Review of Jason Stumpf's A Cloud of Witnesses
A Cloud of Witnesses by Jason Stumpf
Quale Press, 2010 (63 pages)
Quale Press, 2010 (63 pages)
Hebrews 12: 3 reads: "Therefore, since we have so great a cloud of witnesses surrounding us, let us also lay aside every encumbrance and the sin which so easily entangles us, and let us run with endurance the race that is set before us." Jason Stumpf's first book A Cloud of Witnesses is a set of intense, sculpted prose poems that "run the race" of confessional poetry in a world of persona -- asking whether we can, after all, express selves even though it is clear that we are constantly inventing and reinventing ourselves for the consumption of others.

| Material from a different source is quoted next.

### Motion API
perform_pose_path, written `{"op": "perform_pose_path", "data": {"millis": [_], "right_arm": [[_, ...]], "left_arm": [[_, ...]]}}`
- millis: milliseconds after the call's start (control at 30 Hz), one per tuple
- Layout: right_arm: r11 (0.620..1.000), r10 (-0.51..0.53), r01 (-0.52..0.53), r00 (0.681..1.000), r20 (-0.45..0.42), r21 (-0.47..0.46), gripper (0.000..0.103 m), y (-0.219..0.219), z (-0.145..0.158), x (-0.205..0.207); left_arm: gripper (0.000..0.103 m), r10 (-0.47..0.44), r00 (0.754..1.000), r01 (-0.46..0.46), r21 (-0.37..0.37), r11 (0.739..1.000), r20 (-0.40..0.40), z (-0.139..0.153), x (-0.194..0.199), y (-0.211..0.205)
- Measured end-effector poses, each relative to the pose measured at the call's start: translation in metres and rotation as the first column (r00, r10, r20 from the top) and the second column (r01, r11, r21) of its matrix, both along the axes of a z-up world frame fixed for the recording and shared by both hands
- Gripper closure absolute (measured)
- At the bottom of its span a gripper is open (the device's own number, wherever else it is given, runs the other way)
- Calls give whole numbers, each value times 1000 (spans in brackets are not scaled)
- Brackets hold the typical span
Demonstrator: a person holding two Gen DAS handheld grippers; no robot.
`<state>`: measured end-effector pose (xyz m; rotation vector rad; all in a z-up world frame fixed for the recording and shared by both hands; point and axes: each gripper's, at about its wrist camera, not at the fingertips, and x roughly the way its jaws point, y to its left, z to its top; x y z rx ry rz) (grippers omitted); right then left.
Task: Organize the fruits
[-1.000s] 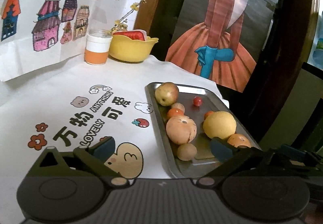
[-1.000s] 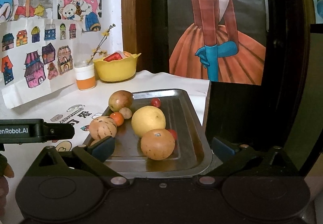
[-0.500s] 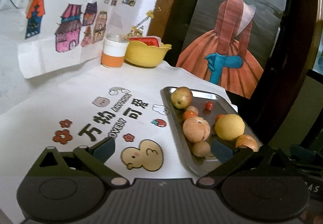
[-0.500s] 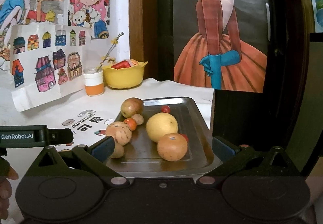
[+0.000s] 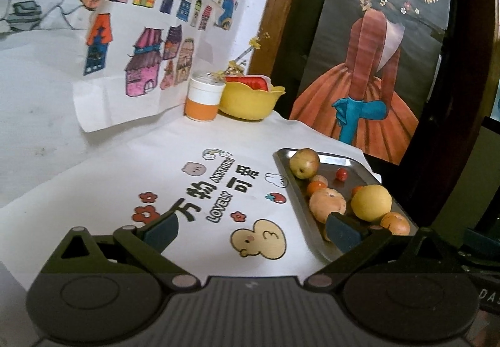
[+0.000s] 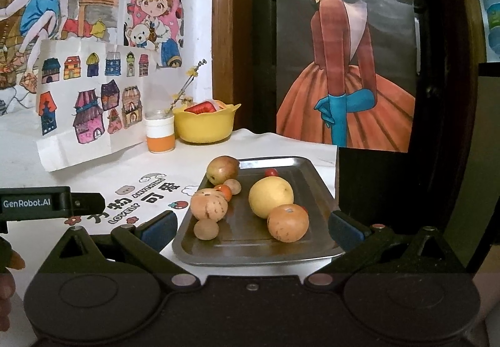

I came to feel that this collection of intense, lyric prose poems is a kind of experiment in finding out what of a self is sayable, and that it operates under a series of postulates:
I. We are not the result of narratives. Stumpf's "Preface" travels all the way through a story to the afterlife and its end; the final poem, "A Summary of the Missing Chapter," hints at a gap in the book, rather than finishing it; even the "Epilogue," harsh and final in its way, assumes that we will return to the book, that we are not finished quite yet. Narrative in A Cloud of Witnesses is seen as the oppression of historical record, and has little to do with character, identity, or self: in "Skeletons at Feasts," we read that "Whole volumes of weather lined the shelves such that there was little else to mention aside the random scandal."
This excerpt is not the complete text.